Exercise details =>
Please write out all the data exactly as shown.

....................

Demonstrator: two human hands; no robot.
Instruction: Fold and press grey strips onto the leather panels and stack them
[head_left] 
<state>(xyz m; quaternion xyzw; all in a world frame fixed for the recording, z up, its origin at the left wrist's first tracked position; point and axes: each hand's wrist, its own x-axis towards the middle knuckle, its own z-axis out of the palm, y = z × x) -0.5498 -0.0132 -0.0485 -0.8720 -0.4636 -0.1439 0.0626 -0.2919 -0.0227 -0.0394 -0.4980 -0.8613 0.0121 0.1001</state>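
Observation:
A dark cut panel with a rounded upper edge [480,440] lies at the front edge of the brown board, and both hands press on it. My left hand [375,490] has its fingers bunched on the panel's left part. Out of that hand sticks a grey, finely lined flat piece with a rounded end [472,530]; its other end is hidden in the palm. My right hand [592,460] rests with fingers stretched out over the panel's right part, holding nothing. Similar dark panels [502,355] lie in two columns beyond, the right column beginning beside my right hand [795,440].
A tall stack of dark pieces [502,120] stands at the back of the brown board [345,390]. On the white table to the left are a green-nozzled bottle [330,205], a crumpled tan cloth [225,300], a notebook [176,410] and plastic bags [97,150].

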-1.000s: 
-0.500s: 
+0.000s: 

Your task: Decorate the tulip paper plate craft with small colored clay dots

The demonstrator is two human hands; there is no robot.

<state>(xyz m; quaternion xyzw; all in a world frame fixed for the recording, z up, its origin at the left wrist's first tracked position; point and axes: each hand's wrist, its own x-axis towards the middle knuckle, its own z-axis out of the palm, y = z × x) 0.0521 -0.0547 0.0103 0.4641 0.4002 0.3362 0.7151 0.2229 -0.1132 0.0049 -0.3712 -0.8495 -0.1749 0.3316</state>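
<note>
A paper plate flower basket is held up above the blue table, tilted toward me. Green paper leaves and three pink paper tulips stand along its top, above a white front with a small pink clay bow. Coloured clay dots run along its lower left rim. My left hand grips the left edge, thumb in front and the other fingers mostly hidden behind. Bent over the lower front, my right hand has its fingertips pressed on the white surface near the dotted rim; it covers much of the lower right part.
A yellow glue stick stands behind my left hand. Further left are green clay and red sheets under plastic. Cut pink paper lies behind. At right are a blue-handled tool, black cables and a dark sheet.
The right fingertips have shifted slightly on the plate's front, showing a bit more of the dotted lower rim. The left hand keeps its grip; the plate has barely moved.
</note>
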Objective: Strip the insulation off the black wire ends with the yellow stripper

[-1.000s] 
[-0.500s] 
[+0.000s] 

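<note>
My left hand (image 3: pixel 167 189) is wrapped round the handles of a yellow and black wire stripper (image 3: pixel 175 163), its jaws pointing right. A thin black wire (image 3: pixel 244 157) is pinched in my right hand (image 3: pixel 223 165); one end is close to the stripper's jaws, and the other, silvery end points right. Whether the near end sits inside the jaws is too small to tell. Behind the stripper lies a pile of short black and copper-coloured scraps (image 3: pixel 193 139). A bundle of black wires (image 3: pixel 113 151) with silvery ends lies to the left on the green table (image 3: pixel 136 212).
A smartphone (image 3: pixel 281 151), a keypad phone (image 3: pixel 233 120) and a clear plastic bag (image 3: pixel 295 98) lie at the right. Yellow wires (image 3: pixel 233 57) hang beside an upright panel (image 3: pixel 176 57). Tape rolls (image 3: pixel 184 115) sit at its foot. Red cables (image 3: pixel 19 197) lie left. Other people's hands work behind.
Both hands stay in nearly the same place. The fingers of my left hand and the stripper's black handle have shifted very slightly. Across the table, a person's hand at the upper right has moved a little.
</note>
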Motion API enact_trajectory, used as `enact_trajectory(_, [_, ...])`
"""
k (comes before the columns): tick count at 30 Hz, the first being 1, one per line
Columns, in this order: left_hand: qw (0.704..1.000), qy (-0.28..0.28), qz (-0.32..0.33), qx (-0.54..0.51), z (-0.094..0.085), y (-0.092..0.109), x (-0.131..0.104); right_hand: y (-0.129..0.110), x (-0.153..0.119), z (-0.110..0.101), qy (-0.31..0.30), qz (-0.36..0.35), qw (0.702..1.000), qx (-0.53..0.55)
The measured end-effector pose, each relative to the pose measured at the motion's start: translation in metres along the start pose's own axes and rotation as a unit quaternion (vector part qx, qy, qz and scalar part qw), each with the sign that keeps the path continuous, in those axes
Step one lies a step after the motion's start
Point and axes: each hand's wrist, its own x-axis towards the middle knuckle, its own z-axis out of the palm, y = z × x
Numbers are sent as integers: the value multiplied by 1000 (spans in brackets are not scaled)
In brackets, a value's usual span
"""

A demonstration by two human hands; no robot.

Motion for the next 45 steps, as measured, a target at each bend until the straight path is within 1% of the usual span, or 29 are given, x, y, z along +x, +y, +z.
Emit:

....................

Result below =>
Demonstrator: two human hands; no robot.
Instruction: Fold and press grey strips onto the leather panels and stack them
[head_left] 
<state>(xyz m; quaternion xyzw; all in a world frame fixed for the recording, z up, its origin at the left wrist's first tracked position; point and axes: each hand's wrist, its own x-axis towards the middle knuckle, its own z-axis out of the palm, y = z × x) -0.5498 -0.0132 -0.0485 -0.8720 -0.4636 -0.1439 0.0626 -0.2919 -0.0227 -0.0394 -0.4980 -0.8613 0.0121 0.1001</state>
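Observation:
A dark cut panel with a rounded upper edge [480,440] lies at the front edge of the brown board, and both hands press on it. My left hand [375,490] has its fingers bunched on the panel's left part. Out of that hand sticks a grey, finely lined flat piece with a rounded end [472,530]; its other end is hidden in the palm. My right hand [592,460] rests with fingers stretched out over the panel's right part, holding nothing. Similar dark panels [502,355] lie in two columns beyond, the right column beginning beside my right hand [795,440].
A tall stack of dark pieces [502,120] stands at the back of the brown board [345,390]. On the white table to the left are a green-nozzled bottle [330,205], a crumpled tan cloth [225,300], a notebook [176,410] and plastic bags [97,150].
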
-1.000s: 
-0.500s: 
+0.000s: 

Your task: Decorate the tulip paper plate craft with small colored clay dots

The demonstrator is two human hands; there is no robot.

<state>(xyz m; quaternion xyzw; all in a world frame fixed for the recording, z up, its origin at the left wrist's first tracked position; point and axes: each hand's wrist, its own x-axis towards the middle knuckle, its own z-axis out of the palm, y = z × x) 0.0521 -0.0547 0.0103 0.4641 0.4002 0.3362 0.7151 0.2229 -0.1132 0.0049 -0.3712 -0.8495 -0.1749 0.3316</state>
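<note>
A paper plate flower basket is held up above the blue table, tilted toward me. Green paper leaves and three pink paper tulips stand along its top, above a white front with a small pink clay bow. Coloured clay dots run along its lower left rim. My left hand grips the left edge, thumb in front and the other fingers mostly hidden behind. Bent over the lower front, my right hand has its fingertips pressed on the white surface near the dotted rim; it covers much of the lower right part.
A yellow glue stick stands behind my left hand. Further left are green clay and red sheets under plastic. Cut pink paper lies behind. At right are a blue-handled tool, black cables and a dark sheet.
The right fingertips have shifted slightly on the plate's front, showing a bit more of the dotted lower rim. The left hand keeps its grip; the plate has barely moved.
</note>
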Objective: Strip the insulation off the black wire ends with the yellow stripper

[-1.000s] 
[-0.500s] 
[+0.000s] 

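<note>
My left hand (image 3: pixel 167 189) is wrapped round the handles of a yellow and black wire stripper (image 3: pixel 175 163), its jaws pointing right. A thin black wire (image 3: pixel 244 157) is pinched in my right hand (image 3: pixel 223 165); one end is close to the stripper's jaws, and the other, silvery end points right. Whether the near end sits inside the jaws is too small to tell. Behind the stripper lies a pile of short black and copper-coloured scraps (image 3: pixel 193 139). A bundle of black wires (image 3: pixel 113 151) with silvery ends lies to the left on the green table (image 3: pixel 136 212).
A smartphone (image 3: pixel 281 151), a keypad phone (image 3: pixel 233 120) and a clear plastic bag (image 3: pixel 295 98) lie at the right. Yellow wires (image 3: pixel 233 57) hang beside an upright panel (image 3: pixel 176 57). Tape rolls (image 3: pixel 184 115) sit at its foot. Red cables (image 3: pixel 19 197) lie left. Other people's hands work behind.
Both hands stay in nearly the same place. The fingers of my left hand and the stripper's black handle have shifted very slightly. Across the table, a person's hand at the upper right has moved a little.
</note>
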Motion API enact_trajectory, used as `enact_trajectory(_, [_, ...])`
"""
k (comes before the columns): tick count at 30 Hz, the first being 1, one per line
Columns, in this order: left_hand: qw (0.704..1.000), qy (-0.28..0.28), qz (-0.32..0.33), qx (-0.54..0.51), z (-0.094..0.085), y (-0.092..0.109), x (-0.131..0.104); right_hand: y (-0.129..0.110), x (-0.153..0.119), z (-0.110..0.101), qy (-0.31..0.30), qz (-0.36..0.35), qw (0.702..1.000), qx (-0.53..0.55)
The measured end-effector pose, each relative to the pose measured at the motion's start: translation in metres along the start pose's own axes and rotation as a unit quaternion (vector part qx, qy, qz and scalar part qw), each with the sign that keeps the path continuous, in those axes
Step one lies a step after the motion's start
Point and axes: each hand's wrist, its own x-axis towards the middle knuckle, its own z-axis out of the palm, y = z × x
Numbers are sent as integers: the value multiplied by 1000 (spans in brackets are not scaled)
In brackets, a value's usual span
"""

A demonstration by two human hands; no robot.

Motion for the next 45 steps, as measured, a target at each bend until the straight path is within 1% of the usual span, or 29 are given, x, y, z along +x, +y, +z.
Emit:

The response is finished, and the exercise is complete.